A list of CpGs associated with SNPs was derived from a database of DNAm quantitative trait loci (mQTL; http://www.mqtldb.org/)27. Gaunt et al.’s original p-value cutoff of p < 1 × 10−14 was used, resulting in 27,448 CpGs under genetic influence that overlapped with our study. For comparison, the remaining CpGs that overlapped with the 450 K dataset were used and classified as non-mQTL (n = 400,932).

Fluorescence-activated cell sorting

Fluorescence-activated cell sorting was performed on brain samples from all subjects. Briefly, brains were homogenized using a 15-ml tissue grinder, potter–ELV (Wheaton) in nuclei extraction buffer (320 mM sucrose, 5 mM CaCl2, 3 mM Mg(AC)2, 0.1 mM ETDA, 10 mM Tris-HCl, 1 mM Dithiothreitol, 0.1% Triton X, 1 tablet of cOmplete™ mini protease cocktail inhibitor (Roche, cat. #11836153001)). Homogenates were filtered using 40 µM cell strainer and transfer into ultracentrifuge tubes (Beckman Coulter, cat. #344059). Sucrose cushion (1800mM sucrose, 3 mM Mg(AC)2, 1 mM dithiothreitol, 10 mM Tris-HCl) was layered under the homogenates until the homogenates were at the brim of the tube. Ultracentrifuge tubes were contained in SW45-Ti swing bucket rotor (Beckman Coulter) and centrifuged using L8–70M ultracentrifuge (Beckman Coulter) at 25,000 rpm for 2.5 h at 4 °C. Supernatant was removed and the pellet was introduced to chilled phosphate buffered saline and incubated on ice for 20 min prior to resuspension by gentle pipetting. Suspended nuclei were exposed to blocking solution (0.5% bovine serum albumin, 10% normal goat serum, phosphate buffered saline, pH 7,4) in a 10:1 ratio and incubated at 4 °C for 1 h. Following this, nuclei were stained using either Alexa Fluor®488 conjugated anti-NeuN antibody (Millipore, cat. #MAB377X) or its isotype control (Millipore, cat. #16–240) in 1:1000 or 1:500, respectively to a final concentration of 1 µg/ml for both antibodies. Nuclei-antibody mix was incubated overnight at 4 °C prior to FACS. Nuclei were sorted at the University of Iowa flow cytometry facility using the Becton Dickinson FACS fusion (Becton Dickinson Biosciences). NeuN− nuclei were identified using the Alexa Fluor®488 conjugated isotype control and autofluorescence using the PerCP-Cy5-5 channel. NeuN+ nuclei were identified from an increase in Alexa Fluor®488 signal intensity above that of the isotype control and limited autofluorescence detected from the PerCP-Cy5-5 channel (Supplemental Figure 1A). To validate the purity of NeuN+ and NeuN−nuclei enriched by FACS, bisulfite-pyrosequencing was performed on the glial fibrillary acidic protein (GFAP) promoter (Supplemental Table 2) from hippocampal tissues of two individuals. Consistent with GFAP expression in glial cells but not in neurons28, GFAP DNAm levels were observed to be high in NeuN+ but low in NeuN–nuclei (Supplemental Figure 1G).
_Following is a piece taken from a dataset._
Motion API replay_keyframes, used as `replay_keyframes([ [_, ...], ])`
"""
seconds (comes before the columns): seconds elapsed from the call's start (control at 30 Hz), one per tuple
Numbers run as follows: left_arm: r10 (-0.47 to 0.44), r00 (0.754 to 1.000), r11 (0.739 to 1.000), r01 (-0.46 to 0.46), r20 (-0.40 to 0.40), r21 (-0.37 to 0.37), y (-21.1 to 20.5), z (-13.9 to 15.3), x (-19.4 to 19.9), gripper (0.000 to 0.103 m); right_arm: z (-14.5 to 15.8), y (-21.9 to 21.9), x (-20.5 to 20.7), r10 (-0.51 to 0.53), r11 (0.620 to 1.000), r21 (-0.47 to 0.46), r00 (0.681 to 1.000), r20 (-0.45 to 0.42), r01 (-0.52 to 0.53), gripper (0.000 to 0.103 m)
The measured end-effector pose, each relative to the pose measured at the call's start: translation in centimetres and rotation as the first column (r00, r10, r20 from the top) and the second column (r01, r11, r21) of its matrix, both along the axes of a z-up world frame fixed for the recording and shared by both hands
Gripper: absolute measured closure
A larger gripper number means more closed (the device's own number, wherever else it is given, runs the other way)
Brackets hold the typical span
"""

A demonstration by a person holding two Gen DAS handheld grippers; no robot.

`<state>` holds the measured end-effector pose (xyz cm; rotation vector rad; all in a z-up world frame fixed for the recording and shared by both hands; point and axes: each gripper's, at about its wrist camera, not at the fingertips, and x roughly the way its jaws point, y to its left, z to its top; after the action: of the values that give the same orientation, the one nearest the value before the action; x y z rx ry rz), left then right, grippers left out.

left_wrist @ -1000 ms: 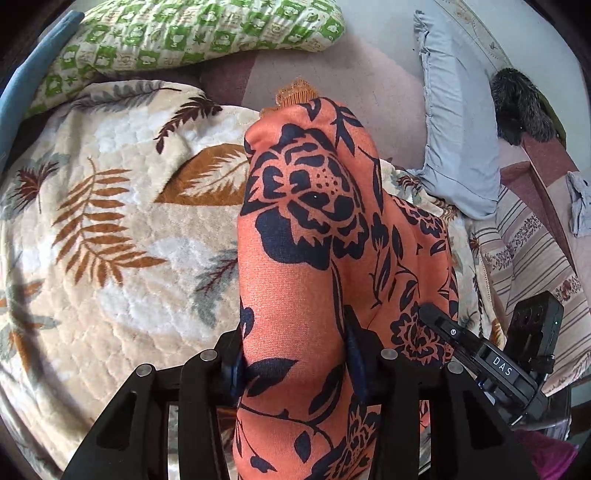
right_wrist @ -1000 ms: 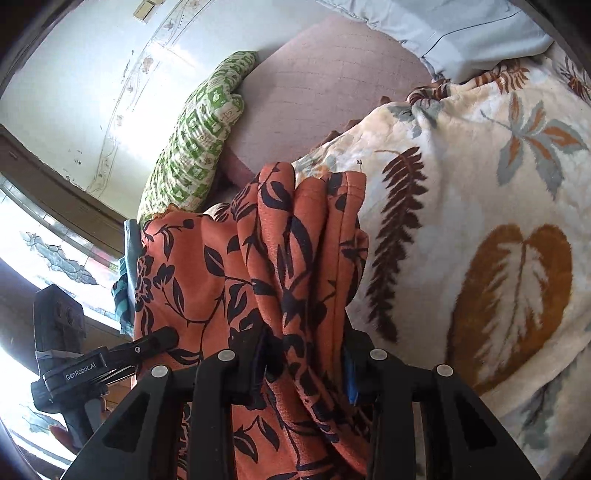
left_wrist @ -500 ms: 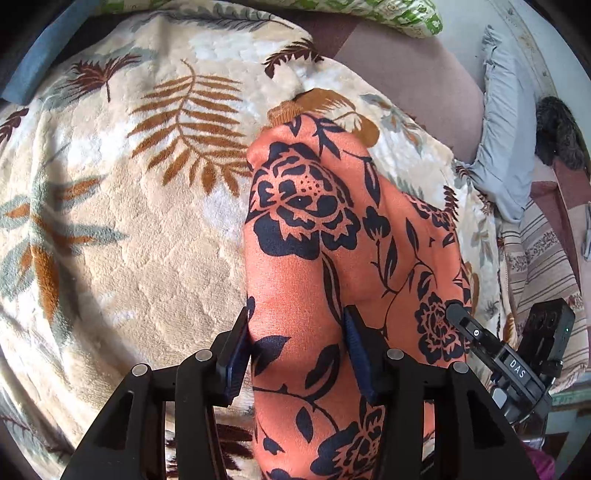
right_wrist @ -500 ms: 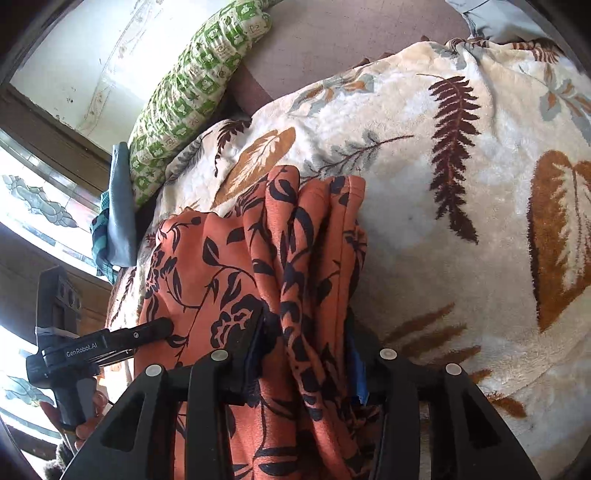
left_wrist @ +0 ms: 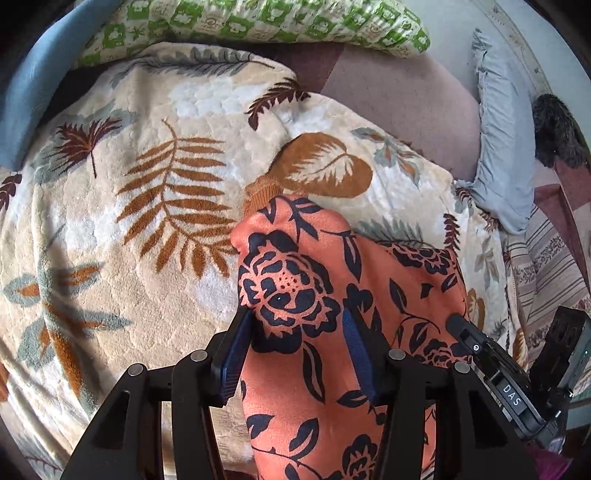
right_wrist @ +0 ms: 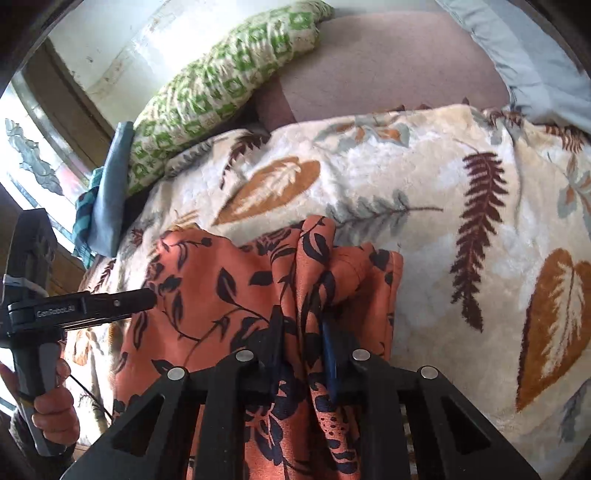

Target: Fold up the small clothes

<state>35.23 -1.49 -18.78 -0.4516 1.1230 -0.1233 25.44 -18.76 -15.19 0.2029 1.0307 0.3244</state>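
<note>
Nearest the cameras, the left claw (left_wrist: 297, 345) pinched a fold of the orange floral garment (left_wrist: 332, 295), its pads wider apart than half a second before, perhaps easing their hold. The right claw (right_wrist: 301, 349) stayed pressed on a bunched edge of the same cloth (right_wrist: 229, 295). The garment's leading edge had come down onto the leaf-print blanket (left_wrist: 147, 203) covering the bed, suggesting a fold being laid. Beyond lay a green checked pillow (left_wrist: 258, 22).

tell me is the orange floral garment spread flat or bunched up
Bunched. The orange garment with dark blue flowers gathers into thick folds between the right gripper, and humps between the left gripper.
</note>
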Motion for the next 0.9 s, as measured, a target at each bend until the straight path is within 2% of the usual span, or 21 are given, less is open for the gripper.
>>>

Cellular compostion adjustment

To compare the correlations of the unadjusted and adjusted datasets, brain and blood samples were adjusted with the method proposed by Jones et al.29 Cell-type proportions were estimated and used to identify the amount of variation in methylation values explained and adjust them accordingly.

Results

Genome-wide DNAm levels were assessed from brain and peripheral tissues of 27 subjects. Preliminary analyses were performed with the Illumina 450K Array on 12 individuals with brain, saliva, and blood samples. The Illumina EPIC Array was then performed on brain, saliva, blood, and buccal samples from 21 subjects, with six subjects overlapping between the two arrays. Samples were obtained from patients undergoing neurosurgical resection for medically intractable epilepsy, and subject characteristics can be found in Supplemental Table 1. Unless otherwise noted, data presented are from the EPIC array.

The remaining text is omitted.